Monthly Archive for July, 2005

Labour wins the election

Forget the fact that Brash is an incompetent warmonger who desperately wants to be another one of Bush’s poodles. Now you’ve got a bona fide middle-class reason to vote Green or Labour.

I must admit I had a little bounce in my step on my way to work this morning in London, having just received news from New Zealand that Labour have finally come to their senses and made it their policy to scrap student loan interest rates as of April of 2006 if they are part of the government in the next term.

Having already racked up $18 000 in interest this has the potential to save me personally up to $40 000 in the long run.

Looks like I’ll finally be able to do a bit of travel and come home earlier than expected, which is kinda cool because my brother and sisters are all starting to have kids.

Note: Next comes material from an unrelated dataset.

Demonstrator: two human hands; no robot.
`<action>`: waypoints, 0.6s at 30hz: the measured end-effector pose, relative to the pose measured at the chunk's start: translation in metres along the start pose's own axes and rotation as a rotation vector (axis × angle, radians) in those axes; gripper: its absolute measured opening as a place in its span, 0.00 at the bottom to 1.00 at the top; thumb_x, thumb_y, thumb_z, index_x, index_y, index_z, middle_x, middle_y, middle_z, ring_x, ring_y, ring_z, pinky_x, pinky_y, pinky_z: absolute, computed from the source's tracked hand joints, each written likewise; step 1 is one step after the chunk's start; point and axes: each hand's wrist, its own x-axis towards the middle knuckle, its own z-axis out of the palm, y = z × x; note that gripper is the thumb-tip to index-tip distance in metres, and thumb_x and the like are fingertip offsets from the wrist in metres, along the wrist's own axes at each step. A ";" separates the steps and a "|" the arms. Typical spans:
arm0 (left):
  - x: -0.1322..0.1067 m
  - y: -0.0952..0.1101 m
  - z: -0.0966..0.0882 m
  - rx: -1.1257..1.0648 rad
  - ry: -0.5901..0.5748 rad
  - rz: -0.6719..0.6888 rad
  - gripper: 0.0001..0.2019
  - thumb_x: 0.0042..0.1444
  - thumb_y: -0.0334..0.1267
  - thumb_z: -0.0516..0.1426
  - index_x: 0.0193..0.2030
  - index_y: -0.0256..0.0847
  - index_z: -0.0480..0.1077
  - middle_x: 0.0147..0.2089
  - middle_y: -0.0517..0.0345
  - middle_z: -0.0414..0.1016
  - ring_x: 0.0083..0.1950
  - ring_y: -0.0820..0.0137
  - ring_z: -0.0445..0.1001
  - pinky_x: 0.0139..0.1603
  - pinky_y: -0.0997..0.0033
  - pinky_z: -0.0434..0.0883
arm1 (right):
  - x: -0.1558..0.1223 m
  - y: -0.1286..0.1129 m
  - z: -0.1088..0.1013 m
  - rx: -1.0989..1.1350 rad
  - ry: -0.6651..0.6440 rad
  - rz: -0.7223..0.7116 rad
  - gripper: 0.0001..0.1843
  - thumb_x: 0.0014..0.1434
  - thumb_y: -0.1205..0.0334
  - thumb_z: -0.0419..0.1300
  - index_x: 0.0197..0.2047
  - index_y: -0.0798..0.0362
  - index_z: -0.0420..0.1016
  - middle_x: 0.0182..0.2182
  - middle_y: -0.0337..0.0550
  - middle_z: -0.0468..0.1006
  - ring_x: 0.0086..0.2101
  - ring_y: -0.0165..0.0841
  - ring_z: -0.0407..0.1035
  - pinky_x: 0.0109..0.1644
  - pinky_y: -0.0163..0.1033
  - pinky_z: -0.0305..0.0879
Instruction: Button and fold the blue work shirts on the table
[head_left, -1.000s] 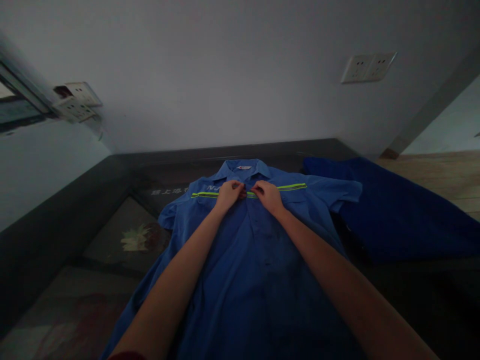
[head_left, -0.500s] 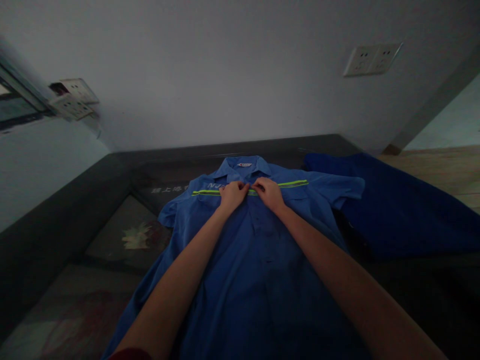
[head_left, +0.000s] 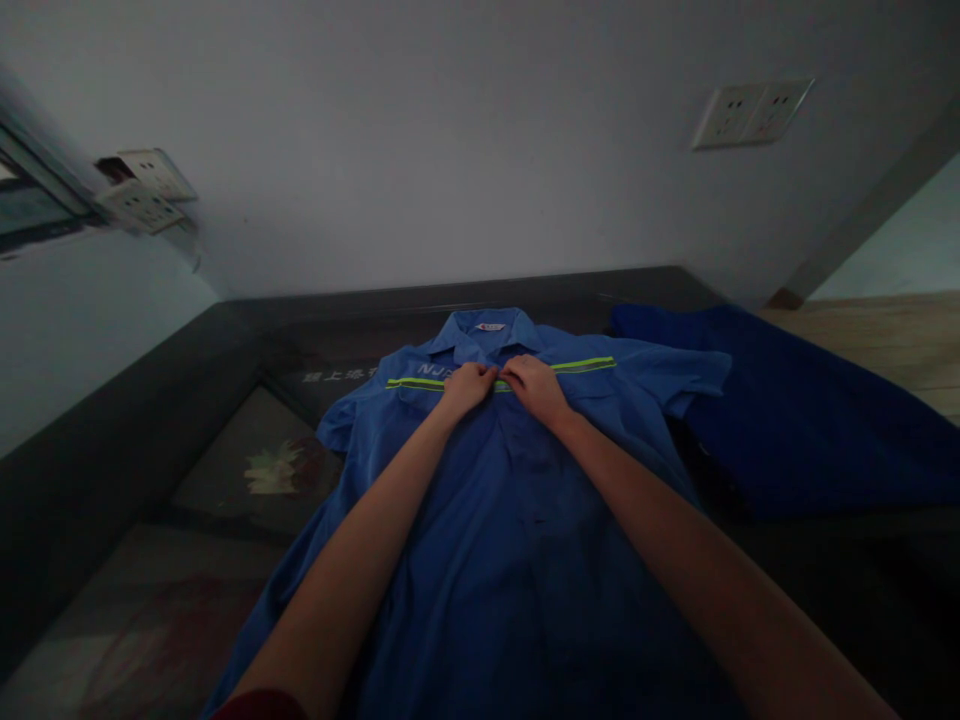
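Note:
A blue short-sleeved work shirt (head_left: pixel 465 540) lies front up, its collar toward the wall. A yellow-green and grey stripe crosses its chest, with pale letters above it on the left. My left hand (head_left: pixel 470 388) is closed on the front opening at stripe height, fingers pinched together. Close beside it, my right hand (head_left: pixel 534 385) pinches the opposite front edge. The fingertips of both hands almost meet. Whether a button lies between them is hidden. Lower down, the two front edges lie together along the middle.
Dark blue folded cloth (head_left: pixel 810 420) lies right of the shirt, partly under its sleeve. The shirt rests on a dark glossy table (head_left: pixel 247 400) with a raised back edge against the wall. Sockets (head_left: pixel 754 113) are on the wall at right, with more sockets (head_left: pixel 154 190) at left.
My right hand has drawn its fingers in closer to my left hand at the shirt opening. The shirt lies almost as before, and the view has shifted very slightly.

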 end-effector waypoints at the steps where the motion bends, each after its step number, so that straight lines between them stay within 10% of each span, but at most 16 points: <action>1: -0.001 0.002 -0.001 0.010 -0.019 -0.013 0.18 0.55 0.42 0.55 0.16 0.40 0.67 0.14 0.61 0.61 0.23 0.68 0.66 0.28 0.73 0.58 | 0.000 0.000 0.000 -0.002 0.011 -0.001 0.13 0.66 0.60 0.50 0.32 0.52 0.71 0.30 0.45 0.73 0.35 0.37 0.66 0.41 0.39 0.58; 18: -0.002 -0.002 0.004 -0.159 -0.039 -0.004 0.19 0.56 0.43 0.54 0.17 0.38 0.60 0.17 0.67 0.53 0.21 0.77 0.52 0.23 0.75 0.48 | 0.002 0.001 -0.003 0.157 0.071 0.087 0.08 0.61 0.62 0.58 0.30 0.54 0.71 0.28 0.41 0.75 0.31 0.33 0.67 0.37 0.35 0.58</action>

And like my mate, and fellow expat, Boggsy said, looks like our generation finally gets a break after being the whiping-boy for so long.

It’s rumoured that my father has traditionally been a Nat-voter. Well if I haven’t yet convinced him that Brash is in fact an incompetent warmonger, now there’s always the fact that he’s not going to vote to put his son $40 000 further into debt. And I can imagine a number of other parents will be thinking the same way.

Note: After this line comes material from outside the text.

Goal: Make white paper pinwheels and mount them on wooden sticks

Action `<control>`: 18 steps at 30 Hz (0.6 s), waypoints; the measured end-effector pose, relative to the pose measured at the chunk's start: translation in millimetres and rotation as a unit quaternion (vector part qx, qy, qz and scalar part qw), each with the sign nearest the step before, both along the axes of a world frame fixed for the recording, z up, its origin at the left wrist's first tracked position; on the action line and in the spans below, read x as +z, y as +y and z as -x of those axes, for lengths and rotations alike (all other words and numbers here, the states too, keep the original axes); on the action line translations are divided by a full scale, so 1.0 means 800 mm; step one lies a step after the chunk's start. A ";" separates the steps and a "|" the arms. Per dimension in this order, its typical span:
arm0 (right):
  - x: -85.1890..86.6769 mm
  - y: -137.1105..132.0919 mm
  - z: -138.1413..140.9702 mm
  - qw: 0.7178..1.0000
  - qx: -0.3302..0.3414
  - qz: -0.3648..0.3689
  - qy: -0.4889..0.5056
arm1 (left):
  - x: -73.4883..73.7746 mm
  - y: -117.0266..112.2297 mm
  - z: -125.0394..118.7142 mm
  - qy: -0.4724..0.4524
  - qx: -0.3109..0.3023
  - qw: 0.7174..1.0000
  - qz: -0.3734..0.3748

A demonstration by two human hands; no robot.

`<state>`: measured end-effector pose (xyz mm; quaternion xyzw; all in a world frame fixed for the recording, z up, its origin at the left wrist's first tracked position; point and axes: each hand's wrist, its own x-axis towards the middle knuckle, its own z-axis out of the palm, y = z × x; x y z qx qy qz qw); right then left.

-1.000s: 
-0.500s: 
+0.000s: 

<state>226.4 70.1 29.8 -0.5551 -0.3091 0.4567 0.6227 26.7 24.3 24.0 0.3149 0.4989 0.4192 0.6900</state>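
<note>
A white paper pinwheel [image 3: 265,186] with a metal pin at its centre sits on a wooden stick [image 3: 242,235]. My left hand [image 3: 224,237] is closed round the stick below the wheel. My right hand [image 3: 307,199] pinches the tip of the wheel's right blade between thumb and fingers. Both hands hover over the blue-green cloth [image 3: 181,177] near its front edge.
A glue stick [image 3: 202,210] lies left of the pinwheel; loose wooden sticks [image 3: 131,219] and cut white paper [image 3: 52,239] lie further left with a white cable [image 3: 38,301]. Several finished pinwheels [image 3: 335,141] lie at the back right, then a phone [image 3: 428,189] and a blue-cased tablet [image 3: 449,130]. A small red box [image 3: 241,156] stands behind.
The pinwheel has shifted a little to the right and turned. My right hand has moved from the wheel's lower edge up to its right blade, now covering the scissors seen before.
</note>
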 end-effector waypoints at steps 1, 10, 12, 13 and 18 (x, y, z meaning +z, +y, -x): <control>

As an aside, I’m interested to see what effect this policy might have on a baseless theory I have; that our high youth suicide rate is partly affected by the fact that there’s always a certain group of people in their twenties out of the country and therefore not participating in NZ society. If this group of people hold off traveling overseas until they’ve paid their loans off and they’re a little older I wonder if this might have a positive effect on teenagers and consequently bring the suicide rate down. Wishful thinking I know, but there ya go.

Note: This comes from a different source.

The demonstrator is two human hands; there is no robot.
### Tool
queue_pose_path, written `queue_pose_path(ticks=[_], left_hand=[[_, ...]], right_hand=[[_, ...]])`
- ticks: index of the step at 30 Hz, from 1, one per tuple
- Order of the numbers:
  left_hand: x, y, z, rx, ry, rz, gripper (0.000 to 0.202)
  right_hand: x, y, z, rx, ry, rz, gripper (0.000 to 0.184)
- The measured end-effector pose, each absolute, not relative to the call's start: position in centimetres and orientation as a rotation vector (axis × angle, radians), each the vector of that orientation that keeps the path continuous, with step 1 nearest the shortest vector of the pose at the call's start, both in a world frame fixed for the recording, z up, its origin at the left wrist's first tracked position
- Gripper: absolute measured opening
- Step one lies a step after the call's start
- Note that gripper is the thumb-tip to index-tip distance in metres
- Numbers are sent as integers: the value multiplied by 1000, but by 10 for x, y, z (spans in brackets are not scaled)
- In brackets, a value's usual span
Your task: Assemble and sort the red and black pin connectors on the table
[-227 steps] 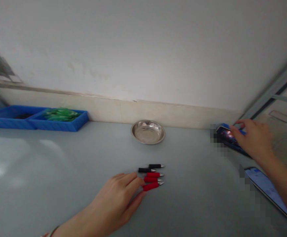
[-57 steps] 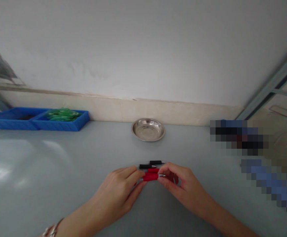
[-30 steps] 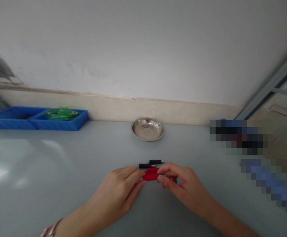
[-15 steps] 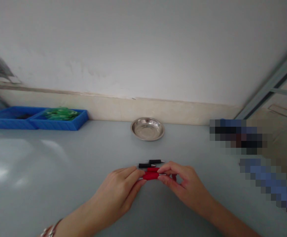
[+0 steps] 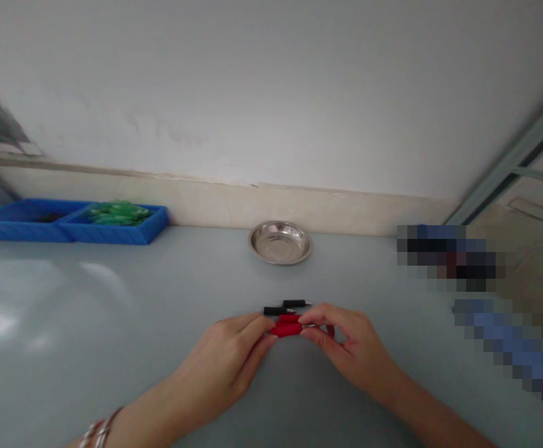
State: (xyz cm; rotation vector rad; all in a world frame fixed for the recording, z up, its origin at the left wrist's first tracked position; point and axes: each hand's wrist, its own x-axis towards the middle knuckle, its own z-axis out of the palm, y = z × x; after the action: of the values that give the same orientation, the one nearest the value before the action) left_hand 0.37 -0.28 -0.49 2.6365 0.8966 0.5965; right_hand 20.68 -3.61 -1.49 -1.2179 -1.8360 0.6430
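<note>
Both hands meet above the near middle of the table around a red pen part (image 5: pixel 286 330), a short thick grip with a silvery end at its right. My left hand (image 5: pixel 234 348) pinches its left end between thumb and fingers. At the right end, the thumb and forefinger of my right hand (image 5: pixel 349 342) close on it. Just behind lies a second red pen part (image 5: pixel 290 318), partly hidden by the fingers. Farther back are two black pen parts with pointed silvery tips, a nearer black pen part (image 5: pixel 277 310) and a farther black pen part (image 5: pixel 294 303).
A round steel dish (image 5: pixel 279 242) stands near the wall on the grey table (image 5: pixel 182 280). At the back left is a blue two-part tray (image 5: pixel 113 234) with green pieces (image 5: pixel 121 213) in one section and dark ones in the other. Blurred-out areas cover the right side.
Both hands keep their grip on the red pen part. The silvery bit at its left end, seen before, is now hidden by my left fingers. The view has shifted very slightly.
</note>
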Motion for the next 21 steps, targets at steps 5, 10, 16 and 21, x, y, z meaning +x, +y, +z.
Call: queue_pose_path(ticks=[5,10,16,21], left_hand=[[4,-3,-4,2607,891,599,24],[4,-4,-3,2559,898,564,26],[3,-5,-4,2494,934,540,26],[4,-5,0,2415,930,569,28]], right_hand=[[207,-35,-16,-1217,-1805,678,16],[207,-33,-16,-1204,-1787,682,14],[208,-34,-15,-1158,-1806,659,11],[208,-33,-15,-1146,-1785,674,9]])
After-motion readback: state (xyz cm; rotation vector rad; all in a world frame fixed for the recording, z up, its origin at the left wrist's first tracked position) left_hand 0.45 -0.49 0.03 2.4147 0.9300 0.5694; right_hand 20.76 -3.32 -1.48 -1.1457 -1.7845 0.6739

Oh yeah, and just to be on the safe side make sure you vote Green, who have an even better tertiary education policy.

We bear responsibility

Russell Brown commented Tuesday on some of the growing bigotry coming out of the New Zealand blogosphere in response to last week’s bombings in London. Hitler would have been proud.

I’d like to touch on a another form of bigotry: that of denying the links between terrorism targetted at the West and the actions of Western governments and corporations. People don’t want to believe they’re a part of something horrible so it’s a natural reaction to deny these links; to do otherwise is to admit that we are in some way responsible for these acts of violence. But the truth is we are. We need to take responsibility for our collective actions and stop pretending that we live above the laws of nature, or rather stop denying ‘what goes around comes around.’

In an interview with The American Conservative, Associate Professor Robert Pape of the University of Chicago, and author of Dying to Win: The Logic of Suicide Terrorism, had this to say in light of his research:

The central fact is that overwhelmingly suicide-terrorist attacks are not driven by religion as much as they are by a clear strategic objective: to compel modern democracies to withdraw military forces from the territory that the terrorists view as their homeland. From Lebanon to Sri Lanka to Chechnya to Kashmir to the West Bank, every major suicide-terrorist campaign—over 95 percent of all the incidents—has had as its central objective to compel a democratic state to withdraw.

Once the occupying forces withdraw from the homeland territory of the terrorists, they often stop—and often on a dime.

In Lebanon, for instance, there were 41 suicide-terrorist attacks from 1982 to 1986, and after the U.S. withdrew its forces, France withdrew its forces, and then Israel withdrew to just that six-mile buffer zone of Lebanon, they virtually ceased. They didn’t completely stop, but there was no campaign of suicide terrorism. Once Israel withdrew from the vast bulk of Lebanese territory, the suicide terrorists did not follow Israel to Tel Aviv.

In the mean time British tabloids, television and politicians have been working furiously to ensure that the dominant theme of last week’s London bombings becomes, “the terrorists will not change the way we live.” But what does this mean? They’re certainly not talking about privacy, civil liberties and human rights. No, despite the rhetoric, these are the very things authoritarian politicians and their bankrollers are just itching to change.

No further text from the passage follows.